Kort nadat Rollins zich had aangemeld, begonnen vooraanstaande experts uit Washington voorheen onbekende politieke kwaliteiten over Bachmann te ontdekken. Ze werd geprezen om haar beter dan verwachte debatoptreden en om haar kalmte op de stronk.
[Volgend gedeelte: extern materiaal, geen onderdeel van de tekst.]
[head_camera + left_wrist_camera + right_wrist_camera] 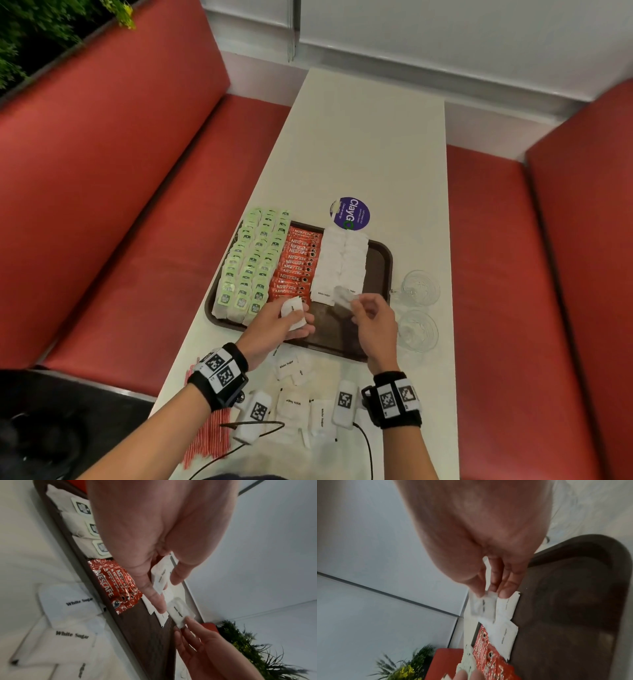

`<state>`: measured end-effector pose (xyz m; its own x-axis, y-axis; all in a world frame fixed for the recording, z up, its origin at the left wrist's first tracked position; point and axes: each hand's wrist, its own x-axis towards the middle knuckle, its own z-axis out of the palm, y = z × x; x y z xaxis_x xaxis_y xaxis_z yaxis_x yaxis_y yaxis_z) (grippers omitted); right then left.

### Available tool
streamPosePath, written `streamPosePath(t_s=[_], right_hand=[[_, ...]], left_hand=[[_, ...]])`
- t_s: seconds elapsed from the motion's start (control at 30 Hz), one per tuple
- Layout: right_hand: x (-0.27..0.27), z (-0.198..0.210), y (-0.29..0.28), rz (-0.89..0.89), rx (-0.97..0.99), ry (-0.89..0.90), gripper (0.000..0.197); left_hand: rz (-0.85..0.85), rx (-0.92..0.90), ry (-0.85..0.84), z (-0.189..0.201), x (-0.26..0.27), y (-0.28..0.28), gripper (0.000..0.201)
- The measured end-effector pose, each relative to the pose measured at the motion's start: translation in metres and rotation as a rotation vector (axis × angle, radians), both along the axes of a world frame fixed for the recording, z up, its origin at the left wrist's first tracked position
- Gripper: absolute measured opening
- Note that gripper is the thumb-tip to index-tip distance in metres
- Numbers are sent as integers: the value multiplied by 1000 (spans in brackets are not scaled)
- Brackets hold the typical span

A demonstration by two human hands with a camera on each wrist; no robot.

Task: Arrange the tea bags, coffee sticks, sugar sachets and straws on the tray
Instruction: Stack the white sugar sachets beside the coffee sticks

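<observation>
A brown tray [378, 270] holds rows of green-labelled tea bags [250, 263], red coffee sticks [298, 263] and white sugar sachets [342, 263]. My left hand [298, 317] hovers over the tray's near edge and grips a small stack of sugar sachets [159, 577]. My right hand [352, 303] pinches one sugar sachet [342, 295] by its end, just above the near end of the sugar rows [505, 615]. In the right wrist view that sachet [485, 603] hangs from thumb and fingers. Red-striped straws [209, 435] lie on the table beside my left forearm.
Loose sugar sachets [291, 401] are scattered on the white table [370, 144] below the tray. Two glass cups [419, 287] stand right of the tray. A purple round sticker [349, 212] lies beyond it. Red bench seats flank the table.
</observation>
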<state>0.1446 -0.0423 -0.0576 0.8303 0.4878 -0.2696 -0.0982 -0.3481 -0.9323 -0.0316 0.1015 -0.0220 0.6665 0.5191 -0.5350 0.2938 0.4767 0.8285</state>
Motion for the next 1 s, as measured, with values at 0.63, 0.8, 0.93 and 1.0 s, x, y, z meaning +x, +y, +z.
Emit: streamPosePath(t_s=[0.63,0.8,0.93,1.0], right_hand=[[18,-39,34,-72,-412,-320,7],[10,-33,33,-47,-385,-412,24],[-13,8,28,96,-171,-267,19],[-28,28,23,237,-55,-89,20]], left_hand=[[141,87,62,-3,-9,2,19],[168,42,21,1,-3,0,17],[181,46,-28,5,2,-3,17],[169,75,-46,5,3,-3,16]])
Ze wordt nu beschouwd als een Republikeinse kandidaat van het hoogste niveau voor het presidentschap en de aandelen van Rollins stijgen met haar mee.
[Voor meer over deze onderwerpen, zie die van Robert Parry Geheimhouding en voorrecht en Tot je nek, nu verkrijgbaar in een set van twee boeken voor de kortingsprijs van slechts $ 19. Voor details, klik hier.]
Robert Parry bracht in de jaren tachtig veel van de Iran-Contra-verhalen naar voren voor Associated Press en Newsweek. Zijn nieuwste boek,Nek diep: het rampzalige presidentschap van George W. Bush, is geschreven met twee van zijn zonen, Sam en Nat, en kan worden besteld op nekdeepbook.com. Zijn twee eerdere boeken, Geheimhouding en privilege: de opkomst van de Bush-dynastie van Watergate tot Irak en Verloren geschiedenis: contra's, cocaïne, de pers en 'projectwaarheid' zijn daar ook verkrijgbaar.